Return the lines below in which the string "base" occurs.

Provided information below:

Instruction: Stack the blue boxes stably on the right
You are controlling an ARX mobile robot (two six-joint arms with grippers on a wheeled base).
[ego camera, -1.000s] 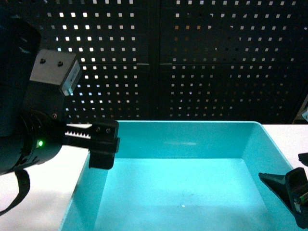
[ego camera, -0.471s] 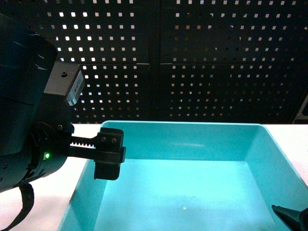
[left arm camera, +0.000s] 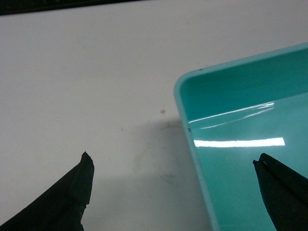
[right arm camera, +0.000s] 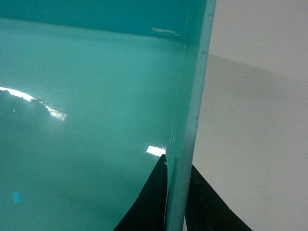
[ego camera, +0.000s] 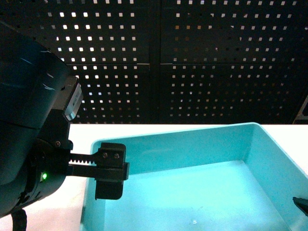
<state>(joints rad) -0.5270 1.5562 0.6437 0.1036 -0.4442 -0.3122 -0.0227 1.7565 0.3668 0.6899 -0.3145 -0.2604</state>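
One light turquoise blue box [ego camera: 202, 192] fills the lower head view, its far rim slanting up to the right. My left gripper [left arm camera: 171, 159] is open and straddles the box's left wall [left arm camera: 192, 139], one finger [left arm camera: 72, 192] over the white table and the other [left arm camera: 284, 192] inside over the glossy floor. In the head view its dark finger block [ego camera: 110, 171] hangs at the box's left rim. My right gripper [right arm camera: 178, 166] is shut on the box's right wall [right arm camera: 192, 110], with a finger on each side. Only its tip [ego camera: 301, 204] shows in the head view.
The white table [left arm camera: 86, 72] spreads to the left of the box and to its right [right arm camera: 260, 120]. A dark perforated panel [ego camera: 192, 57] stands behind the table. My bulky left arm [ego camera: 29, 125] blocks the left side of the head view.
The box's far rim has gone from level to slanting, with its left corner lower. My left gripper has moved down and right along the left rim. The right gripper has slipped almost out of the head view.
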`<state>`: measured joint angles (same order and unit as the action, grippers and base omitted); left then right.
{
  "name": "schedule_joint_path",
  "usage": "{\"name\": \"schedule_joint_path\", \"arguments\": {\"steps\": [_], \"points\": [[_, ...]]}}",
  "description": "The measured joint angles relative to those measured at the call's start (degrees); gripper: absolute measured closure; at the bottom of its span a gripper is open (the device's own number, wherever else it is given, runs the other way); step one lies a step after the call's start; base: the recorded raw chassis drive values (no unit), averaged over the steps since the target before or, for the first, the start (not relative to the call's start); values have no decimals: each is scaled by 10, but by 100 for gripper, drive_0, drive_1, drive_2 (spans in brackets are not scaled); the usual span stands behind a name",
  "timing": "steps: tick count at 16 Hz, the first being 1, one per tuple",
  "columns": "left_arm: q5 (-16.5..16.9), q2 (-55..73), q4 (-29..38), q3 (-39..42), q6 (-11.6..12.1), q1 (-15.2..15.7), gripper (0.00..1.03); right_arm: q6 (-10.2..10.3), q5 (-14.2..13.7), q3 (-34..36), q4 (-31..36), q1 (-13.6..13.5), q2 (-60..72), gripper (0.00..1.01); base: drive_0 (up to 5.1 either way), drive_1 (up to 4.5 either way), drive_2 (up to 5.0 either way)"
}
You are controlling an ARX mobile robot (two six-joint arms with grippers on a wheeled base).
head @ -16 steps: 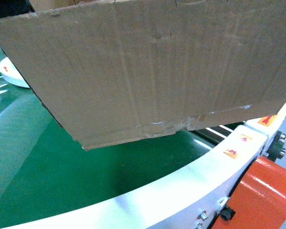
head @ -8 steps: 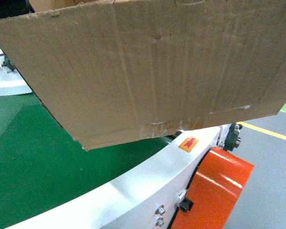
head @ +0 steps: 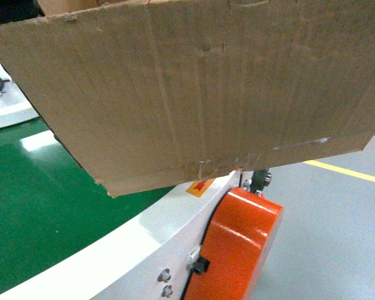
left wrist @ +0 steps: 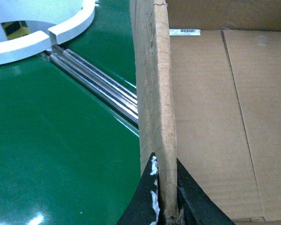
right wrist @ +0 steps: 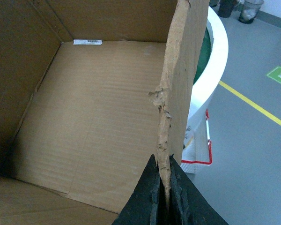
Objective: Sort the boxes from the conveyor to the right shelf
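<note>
A big brown cardboard box (head: 200, 94) hangs in the air and fills most of the head view, its taped bottom seam tilted above the white rim (head: 112, 250) of the green conveyor (head: 37, 212). My left gripper (left wrist: 165, 187) is shut on the box's left wall (left wrist: 154, 93), one black finger on each side. On the opposite side, my right gripper (right wrist: 164, 187) is shut on the ragged right wall (right wrist: 178, 79). The box's inside (right wrist: 93, 112) is empty apart from a small white label (right wrist: 87, 42). The right shelf is out of view.
An orange drum (head: 237, 250) sits under the conveyor's rim at the lower right. Grey floor with a yellow line (head: 344, 172) lies to the right. Steel rollers (left wrist: 98, 89) cross the belt at a joint, with a white curved rim piece (left wrist: 42, 33) beyond.
The view has swung rightward with the box held steady: the conveyor rim and orange drum have slid left in the frame, and more grey floor shows on the right.
</note>
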<state>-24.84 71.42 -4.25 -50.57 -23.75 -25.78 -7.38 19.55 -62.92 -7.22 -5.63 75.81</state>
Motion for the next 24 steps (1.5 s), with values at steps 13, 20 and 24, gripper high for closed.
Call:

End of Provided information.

◆ Response to this task
You are controlling an ARX mobile robot (two six-joint arms with grippers on a wheeled base).
`<state>`: measured joint angles (same order and unit as the action, grippers and base omitted); left then right.
  "description": "The measured joint angles relative to those measured at the call's start (degrees); gripper: absolute measured closure; at the bottom of its span a gripper is open (the device's own number, wherever else it is given, runs the other way); step one lies a step after the call's start; base: the recorded raw chassis drive values (no unit), averaged over the steps since the target before or, for the first, the start (not relative to the call's start); values have no decimals: each is scaled by 10, but by 100 for gripper, drive_0, drive_1, drive_2 (spans in brackets are not scaled); the usual span stands behind a name",
  "columns": "left_arm: q5 (-16.5..16.9), q2 (-55..73), q4 (-29..38), q3 (-39..42), q6 (-11.6..12.1), q1 (-15.2..15.7), gripper (0.00..1.03); right_arm: q6 (-10.2..10.3), q5 (-14.2..13.7), q3 (-34..36), q4 (-31..36), q1 (-13.6..13.5), q2 (-60..72), gripper (0.00..1.01); base: drive_0 (up to 5.1 either way), drive_1 (up to 4.5 either way), drive_2 (up to 5.0 either way)"
You are controlling an ARX mobile robot (two six-joint arms with grippers on a wheeled base).

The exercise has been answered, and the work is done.